◆ TASK PROMPT ◆
Only one number is expected here, namely how many lines of the entries below hold the string "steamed".
EXERCISE DATA START
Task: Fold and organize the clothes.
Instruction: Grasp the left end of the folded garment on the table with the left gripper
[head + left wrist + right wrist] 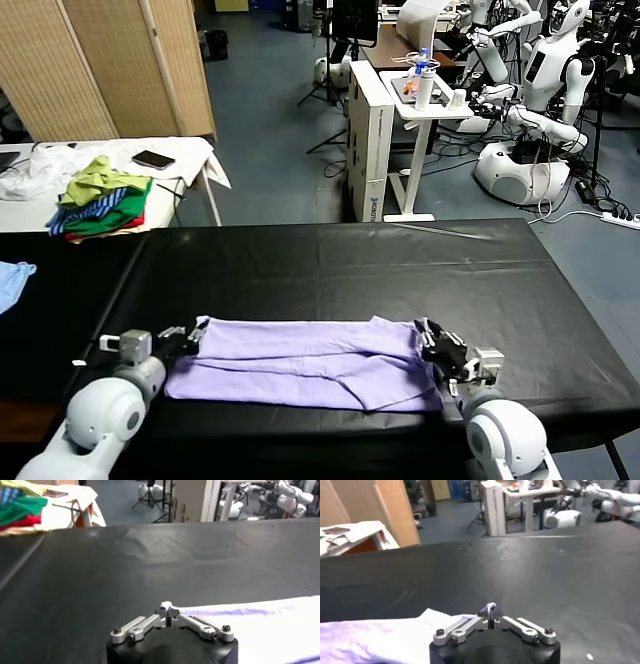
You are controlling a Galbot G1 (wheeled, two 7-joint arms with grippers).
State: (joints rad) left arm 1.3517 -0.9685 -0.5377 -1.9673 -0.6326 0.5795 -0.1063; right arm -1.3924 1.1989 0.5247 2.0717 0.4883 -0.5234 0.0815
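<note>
Now, at the near edge of the black table, toward 6 o'clock from where I watch through the head camera, the lavender T-shirt lies folded into a long flat band running from 9 to 3 o'clock. It is spread smooth, with one diagonal crease across its lower layer.

I have the left gripper at the band's 9 o'clock end and the right gripper at its 3 o'clock end. Both are low on the table, each touching its own short edge of the cloth. Each wrist camera shows the jaws drawn together, with a small tuft of pale fabric standing up between the tips. I therefore read both as pinched onto the T-shirt's edge rather than spread clear of it. Holding the two ends at once keeps the thin fabric taut and level, so a fold lands straight instead of bunching.

A pile of green, striped and red garments sits well apart on a white side table at 10 o'clock. A light blue cloth lies at 9 o'clock. Neither is part of this job.

My judgement is that the lengthwise fold is down and a crosswise fold remains.
</note>
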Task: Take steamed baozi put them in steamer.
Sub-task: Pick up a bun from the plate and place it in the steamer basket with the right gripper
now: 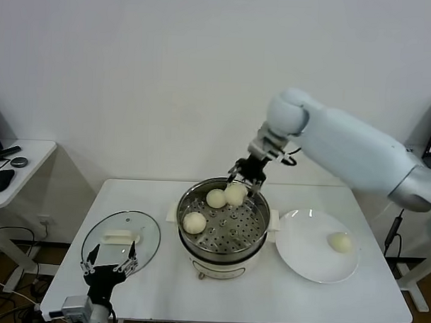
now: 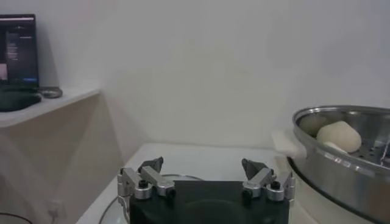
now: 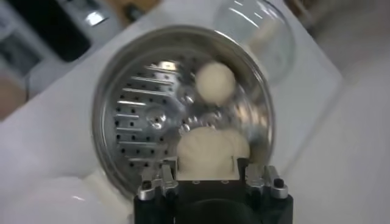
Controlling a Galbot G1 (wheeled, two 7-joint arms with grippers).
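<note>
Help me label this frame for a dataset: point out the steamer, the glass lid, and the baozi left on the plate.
steamer (image 1: 259,234): head view, on its shiny steel outer wall.
glass lid (image 1: 143,244): head view, on bare glass right of its white handle.
baozi on the plate (image 1: 340,242): head view, on the middle of the bun.

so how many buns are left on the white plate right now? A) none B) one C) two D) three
B: a single bun sits on the plate in the head view; the others are at the steamer, one of them in the right gripper.
</note>
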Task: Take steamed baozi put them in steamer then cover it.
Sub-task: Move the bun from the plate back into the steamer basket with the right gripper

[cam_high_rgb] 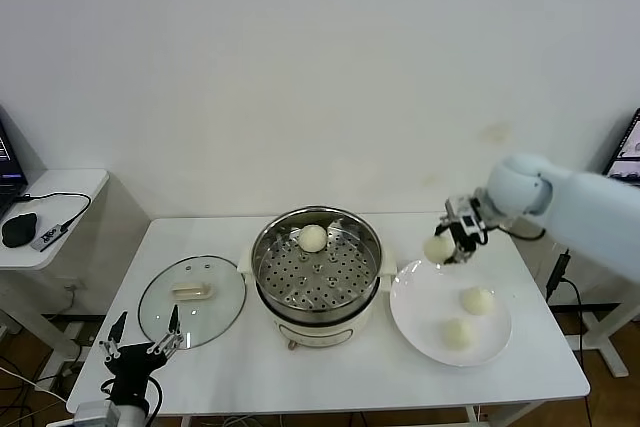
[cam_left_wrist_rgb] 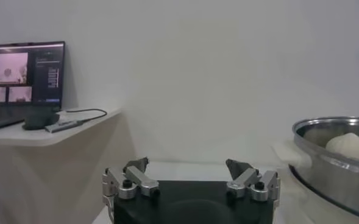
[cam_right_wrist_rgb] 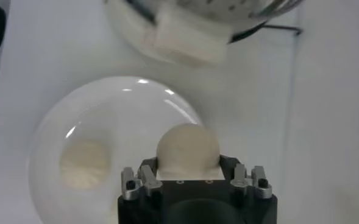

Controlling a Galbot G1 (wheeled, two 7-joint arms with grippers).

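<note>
White table (cam_high_rgb: pixel 330 367) against a plain white wall: a steamer, a plate and a lid, with one bun lifted in the air.

No writing can be read on anything here. The steamer (cam_high_rgb: pixel 316 273), a shiny steel pot on a cream base, holds one smooth cream-white baozi (cam_high_rgb: pixel 313 238) on the far side of its perforated tray. The white plate (cam_high_rgb: pixel 420 322) just to its right carries two more buns (cam_high_rgb: pixel 478 300) and (cam_high_rgb: pixel 457 333). The right gripper (cam_high_rgb: pixel 447 243) is clamped on a fourth bun (cam_high_rgb: pixel 439 247), held above the plate's far-left edge, near the steamer. The glass cover (cam_high_rgb: pixel 192 300) with its cream handle lies flat on the table left of the steamer. The left gripper (cam_high_rgb: pixel 141 344) waits at the table's front-left corner, fingers apart, holding nothing.
</note>
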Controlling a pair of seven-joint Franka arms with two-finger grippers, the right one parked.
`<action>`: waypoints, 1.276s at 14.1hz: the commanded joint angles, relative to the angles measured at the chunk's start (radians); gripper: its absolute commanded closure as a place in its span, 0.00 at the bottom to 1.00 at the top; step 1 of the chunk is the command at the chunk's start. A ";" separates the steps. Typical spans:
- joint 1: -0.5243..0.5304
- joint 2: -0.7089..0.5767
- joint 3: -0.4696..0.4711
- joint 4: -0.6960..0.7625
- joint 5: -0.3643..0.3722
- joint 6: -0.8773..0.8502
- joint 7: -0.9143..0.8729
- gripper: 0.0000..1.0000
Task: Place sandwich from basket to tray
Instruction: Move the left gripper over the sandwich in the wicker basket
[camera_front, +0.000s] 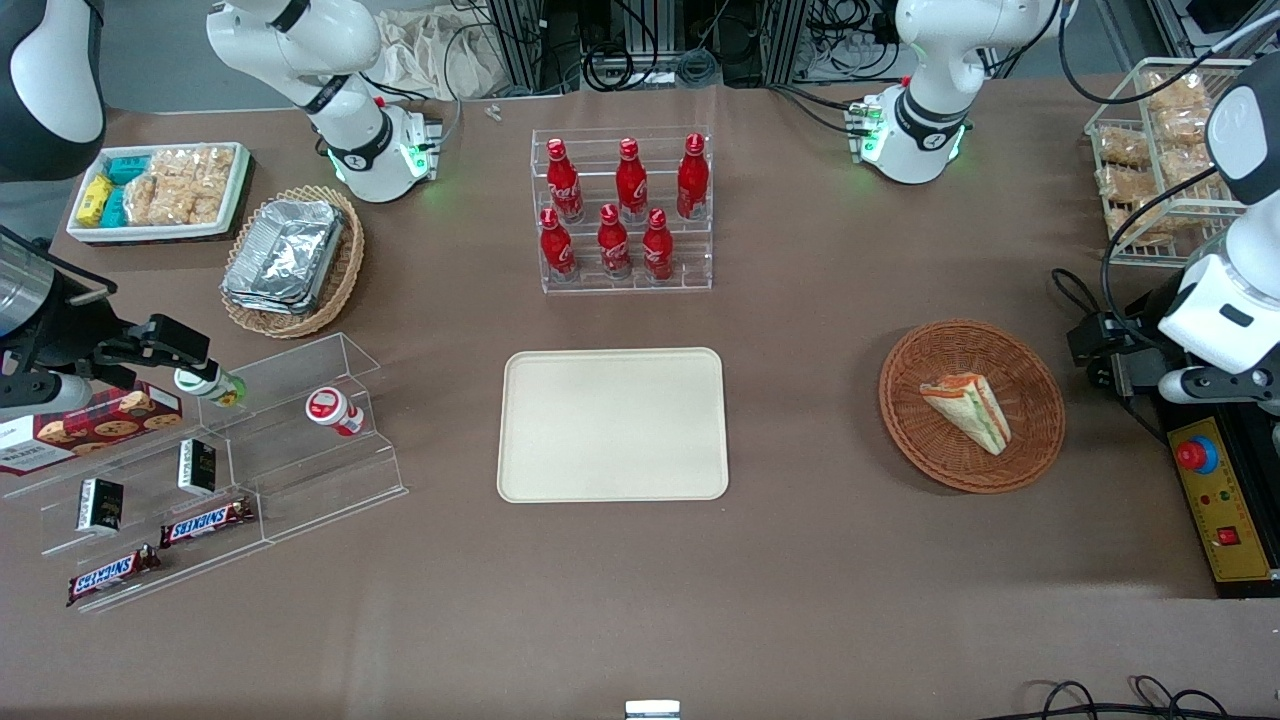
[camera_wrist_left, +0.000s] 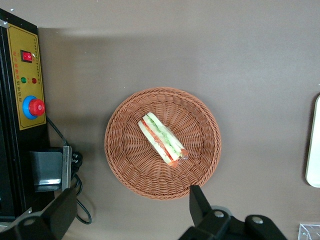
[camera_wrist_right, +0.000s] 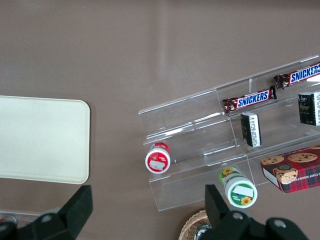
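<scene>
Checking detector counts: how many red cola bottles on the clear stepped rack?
6, none seemingly hidden. Upper step. Lower step, nearer the camera. The left gripper hangs open above the round reddish-brown wicker basket.

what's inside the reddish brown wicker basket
Only the sandwich lies in the basket, wedge on its side. Whatever weave is under it is covered. The end effector is open, hovering above the basket's edge, touching nothing.

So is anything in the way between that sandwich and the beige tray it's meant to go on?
Nothing visible. Only bare table separates the basket holding the sandwich from the tray. The gripper hangs open above the basket.
</scene>
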 joint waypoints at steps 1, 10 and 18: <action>-0.025 -0.003 0.020 0.019 -0.006 -0.027 -0.001 0.00; -0.022 -0.025 0.016 -0.168 -0.008 0.060 -0.039 0.00; -0.032 -0.028 0.010 -0.473 -0.022 0.415 -0.286 0.00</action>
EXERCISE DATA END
◆ SOLUTION TO THIS TASK ◆
2